## What is being asked
Write out, from the entries below, exactly the lines that run between the lines holding "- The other" and "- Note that", inclusive, and stop there.

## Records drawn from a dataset
##########

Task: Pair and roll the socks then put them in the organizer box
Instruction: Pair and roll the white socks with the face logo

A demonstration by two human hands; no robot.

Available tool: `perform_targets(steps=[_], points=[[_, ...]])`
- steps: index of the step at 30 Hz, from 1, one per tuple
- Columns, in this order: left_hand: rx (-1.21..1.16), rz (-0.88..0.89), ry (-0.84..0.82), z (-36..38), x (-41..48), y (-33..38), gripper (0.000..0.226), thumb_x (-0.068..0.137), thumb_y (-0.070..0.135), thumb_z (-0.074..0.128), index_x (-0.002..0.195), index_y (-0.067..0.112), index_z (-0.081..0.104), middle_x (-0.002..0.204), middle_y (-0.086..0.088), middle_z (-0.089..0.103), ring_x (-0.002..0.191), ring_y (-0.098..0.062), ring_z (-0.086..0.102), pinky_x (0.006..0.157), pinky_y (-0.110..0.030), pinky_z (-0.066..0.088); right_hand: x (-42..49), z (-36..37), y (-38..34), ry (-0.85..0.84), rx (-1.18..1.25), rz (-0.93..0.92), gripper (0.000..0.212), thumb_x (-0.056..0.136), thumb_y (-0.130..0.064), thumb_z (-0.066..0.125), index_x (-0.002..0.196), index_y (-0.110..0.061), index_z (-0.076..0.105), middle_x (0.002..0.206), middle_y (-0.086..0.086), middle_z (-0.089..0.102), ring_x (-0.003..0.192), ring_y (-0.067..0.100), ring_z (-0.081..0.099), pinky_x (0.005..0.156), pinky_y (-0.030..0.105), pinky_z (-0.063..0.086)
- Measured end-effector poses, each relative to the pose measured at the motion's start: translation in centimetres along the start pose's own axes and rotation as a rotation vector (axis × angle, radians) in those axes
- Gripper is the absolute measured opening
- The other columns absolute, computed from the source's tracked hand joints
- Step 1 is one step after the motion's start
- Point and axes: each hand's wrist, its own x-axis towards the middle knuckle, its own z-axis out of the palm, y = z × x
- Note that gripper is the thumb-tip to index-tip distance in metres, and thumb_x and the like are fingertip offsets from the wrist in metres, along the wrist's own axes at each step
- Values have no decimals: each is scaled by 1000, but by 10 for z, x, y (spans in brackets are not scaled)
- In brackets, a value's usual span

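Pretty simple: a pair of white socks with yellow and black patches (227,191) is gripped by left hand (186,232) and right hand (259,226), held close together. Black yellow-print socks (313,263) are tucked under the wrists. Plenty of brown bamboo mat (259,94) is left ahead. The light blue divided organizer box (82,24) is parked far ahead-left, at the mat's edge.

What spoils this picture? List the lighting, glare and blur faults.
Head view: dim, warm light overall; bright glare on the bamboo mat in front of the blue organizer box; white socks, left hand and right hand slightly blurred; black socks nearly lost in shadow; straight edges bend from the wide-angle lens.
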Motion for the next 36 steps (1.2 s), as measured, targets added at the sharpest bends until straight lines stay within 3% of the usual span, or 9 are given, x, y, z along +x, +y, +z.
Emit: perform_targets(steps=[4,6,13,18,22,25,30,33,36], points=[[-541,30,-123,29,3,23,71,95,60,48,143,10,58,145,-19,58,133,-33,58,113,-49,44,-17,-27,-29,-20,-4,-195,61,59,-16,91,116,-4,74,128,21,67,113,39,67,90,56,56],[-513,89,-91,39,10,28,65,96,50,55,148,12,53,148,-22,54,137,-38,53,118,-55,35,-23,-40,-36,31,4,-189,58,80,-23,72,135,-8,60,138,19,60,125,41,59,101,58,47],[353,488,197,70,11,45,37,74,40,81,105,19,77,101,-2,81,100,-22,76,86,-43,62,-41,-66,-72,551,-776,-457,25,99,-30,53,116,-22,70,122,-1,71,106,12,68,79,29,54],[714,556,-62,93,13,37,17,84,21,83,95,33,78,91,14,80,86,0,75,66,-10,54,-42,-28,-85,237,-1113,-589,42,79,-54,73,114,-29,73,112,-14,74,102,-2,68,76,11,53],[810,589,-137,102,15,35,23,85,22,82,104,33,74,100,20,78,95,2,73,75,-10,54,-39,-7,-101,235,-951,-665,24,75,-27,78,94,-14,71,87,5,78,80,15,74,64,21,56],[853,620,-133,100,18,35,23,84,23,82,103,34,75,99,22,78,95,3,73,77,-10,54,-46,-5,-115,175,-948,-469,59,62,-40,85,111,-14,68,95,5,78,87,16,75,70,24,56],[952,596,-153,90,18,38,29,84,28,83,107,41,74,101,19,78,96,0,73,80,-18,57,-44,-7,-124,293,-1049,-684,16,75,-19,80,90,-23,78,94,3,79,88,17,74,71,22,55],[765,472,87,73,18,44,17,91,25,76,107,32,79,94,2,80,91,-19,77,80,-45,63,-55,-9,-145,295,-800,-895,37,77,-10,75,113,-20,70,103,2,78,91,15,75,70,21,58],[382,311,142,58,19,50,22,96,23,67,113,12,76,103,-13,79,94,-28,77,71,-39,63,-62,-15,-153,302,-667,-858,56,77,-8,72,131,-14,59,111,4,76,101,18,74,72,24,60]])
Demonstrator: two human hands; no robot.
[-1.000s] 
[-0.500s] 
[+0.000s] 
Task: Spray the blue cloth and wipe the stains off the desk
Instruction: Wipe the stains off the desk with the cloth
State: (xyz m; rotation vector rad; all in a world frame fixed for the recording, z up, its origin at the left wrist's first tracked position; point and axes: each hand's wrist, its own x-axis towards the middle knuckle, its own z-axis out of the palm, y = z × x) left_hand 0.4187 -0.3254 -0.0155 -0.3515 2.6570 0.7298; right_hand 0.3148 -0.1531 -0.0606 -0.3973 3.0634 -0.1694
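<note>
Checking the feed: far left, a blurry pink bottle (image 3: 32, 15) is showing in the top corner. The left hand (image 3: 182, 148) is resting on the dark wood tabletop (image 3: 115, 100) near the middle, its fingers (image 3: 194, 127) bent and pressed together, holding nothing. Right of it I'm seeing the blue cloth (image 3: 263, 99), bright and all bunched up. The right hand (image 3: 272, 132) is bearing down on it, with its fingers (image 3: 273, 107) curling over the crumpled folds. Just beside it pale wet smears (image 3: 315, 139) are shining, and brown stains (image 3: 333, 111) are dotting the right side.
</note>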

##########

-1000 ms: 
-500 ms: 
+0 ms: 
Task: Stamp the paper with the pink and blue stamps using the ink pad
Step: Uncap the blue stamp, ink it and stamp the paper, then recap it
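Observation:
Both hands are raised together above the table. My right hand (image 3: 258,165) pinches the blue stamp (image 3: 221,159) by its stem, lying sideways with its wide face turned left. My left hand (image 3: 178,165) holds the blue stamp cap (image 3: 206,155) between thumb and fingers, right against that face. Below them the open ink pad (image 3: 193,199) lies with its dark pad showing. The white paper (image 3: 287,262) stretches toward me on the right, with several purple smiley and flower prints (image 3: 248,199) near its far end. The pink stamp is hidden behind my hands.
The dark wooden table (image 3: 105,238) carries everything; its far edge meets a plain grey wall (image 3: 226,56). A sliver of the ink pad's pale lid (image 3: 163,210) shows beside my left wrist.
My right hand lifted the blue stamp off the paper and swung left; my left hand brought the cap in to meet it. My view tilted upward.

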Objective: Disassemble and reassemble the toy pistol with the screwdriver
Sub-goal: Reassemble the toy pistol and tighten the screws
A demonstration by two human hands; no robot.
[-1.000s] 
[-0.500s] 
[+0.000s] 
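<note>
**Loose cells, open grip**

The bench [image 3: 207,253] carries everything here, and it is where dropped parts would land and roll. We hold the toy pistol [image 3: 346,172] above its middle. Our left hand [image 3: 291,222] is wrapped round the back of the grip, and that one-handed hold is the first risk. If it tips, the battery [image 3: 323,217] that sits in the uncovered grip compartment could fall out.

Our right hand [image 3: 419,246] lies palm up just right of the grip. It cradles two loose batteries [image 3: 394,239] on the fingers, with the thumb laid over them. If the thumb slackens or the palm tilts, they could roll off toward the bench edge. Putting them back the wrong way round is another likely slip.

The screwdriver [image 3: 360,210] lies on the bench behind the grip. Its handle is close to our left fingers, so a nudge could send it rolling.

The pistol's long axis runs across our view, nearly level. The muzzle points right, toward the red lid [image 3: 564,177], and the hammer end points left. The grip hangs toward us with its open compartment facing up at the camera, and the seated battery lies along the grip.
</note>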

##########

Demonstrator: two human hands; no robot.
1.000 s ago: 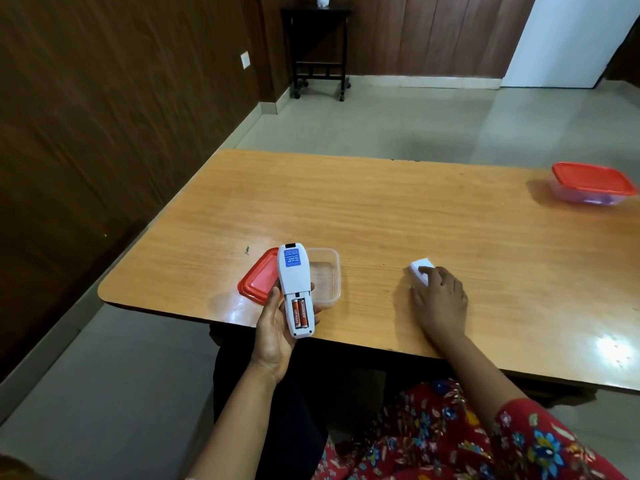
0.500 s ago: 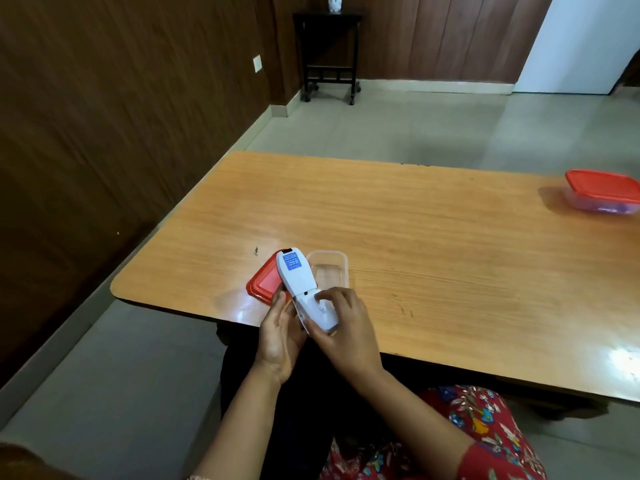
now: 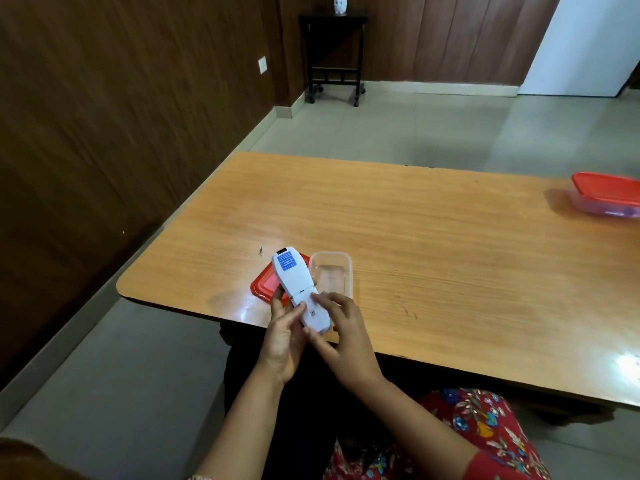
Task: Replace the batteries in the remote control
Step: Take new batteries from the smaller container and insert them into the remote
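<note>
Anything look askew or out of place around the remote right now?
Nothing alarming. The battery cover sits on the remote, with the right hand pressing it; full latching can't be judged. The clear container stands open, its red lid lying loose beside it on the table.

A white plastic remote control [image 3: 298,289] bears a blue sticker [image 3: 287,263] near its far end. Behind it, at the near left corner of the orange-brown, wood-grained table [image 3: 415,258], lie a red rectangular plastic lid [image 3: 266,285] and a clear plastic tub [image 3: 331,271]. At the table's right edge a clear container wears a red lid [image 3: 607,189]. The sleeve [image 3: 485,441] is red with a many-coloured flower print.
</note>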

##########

## Output of the task
- The other columns absolute, computed from the source's tracked hand joints
- Step 1 is one step after the motion's start
- Point and axes: each hand's wrist, its own x-axis towards the middle knuckle, its own z-axis out of the palm, y = z × x
- Note that gripper is the thumb-tip to index-tip distance in metres, and thumb_x and the like are fingertip offsets from the wrist in metres, along the wrist's own axes at each step

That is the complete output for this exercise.